The median salary for United States higher-education faculty members ticked up in 2012, according to a newly released report from the College and University Professional Association for Human Resources (CUPA-HR).

The results showed a 1.9 percent median bump in base higher-education salaries for all faculty members during the 2011–2012 academic year, with private institutions seeing higher gains than their public counterparts.

As the report notes, the 1.9 percent increase doesn’t keep pace with inflation, but it’s an improvement over the 1.1 percent increase from the 2010–2011 school year, and certainly over recession years that saw “neutral or negative” salary increases.

“Hopefully the economic recovery will continue so that public and private institutions can provide increases for the 2012–13 academic year that meet or exceed the rate of inflation,” said Andy Brantley, CUPA-HR President and CEO, in the press release.

There were also considerable variations among different types of institutions. Median increases in overall faculty salary were 1 to 2 percentage points higher at private institutions compared to public ones, a difference that has remained consistent the past three years. The three disciplines with the highest average salaries are consistent across all faculty ranks and have remained unchanged over the past four years. The highest salaries go to legal profession and studies; engineering; and business, management, marketing and related support services.

Legal professions and engineering also tend to have the highest percentages of full professors compared to other disciplines, the study notes, regardless of whether the institution is public or private.
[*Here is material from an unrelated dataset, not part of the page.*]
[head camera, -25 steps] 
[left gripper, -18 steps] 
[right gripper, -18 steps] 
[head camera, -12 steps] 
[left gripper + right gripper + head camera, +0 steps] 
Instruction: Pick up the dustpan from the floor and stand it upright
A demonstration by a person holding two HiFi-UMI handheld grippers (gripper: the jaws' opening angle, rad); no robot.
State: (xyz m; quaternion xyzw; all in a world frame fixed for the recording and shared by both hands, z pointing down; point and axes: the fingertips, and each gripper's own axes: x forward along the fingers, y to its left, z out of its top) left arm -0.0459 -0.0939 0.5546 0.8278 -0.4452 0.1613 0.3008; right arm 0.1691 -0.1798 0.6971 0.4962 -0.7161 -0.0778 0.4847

In addition, three of the disciplines with the lowest percentage of full professors are the same across both public and private institutions: family and consumer sciences, library science, and health professions and related programs.

The largest group of participants in the study, at about 44 percent, were in master’s degree programs. Baccalaureate colleges had closer to 30 percent of the survey share, while doctoral institutions accounted for nearly 20 percent of the schools participating in the study.

While a faculty member’s discipline and rank has a big impact on salary, other reports indicate there is a notable difference between the salaries of professors who have tenure or continue to reside at the same university and those who have started in new schools or positions. According to the American Association of University Professors (ASUP), a mid-2012 survey of nearly 1,300 professors indicated that the average salary for full-time professors rose 1.8 percent between 2010 and 2011. However, the association’s figures for professors that remained with the same institution saw a 2.9 percent average increase in revenue.

However, data for a large percentage of university faculty is hard to calculate. Full-time non-tenure-track, part-time faculty and graduate student employees often make up more than 75 percent of the total instructional staff, the AAUP report said, but compensation data is hard to come by in part because of differences in how these teachers are compensated.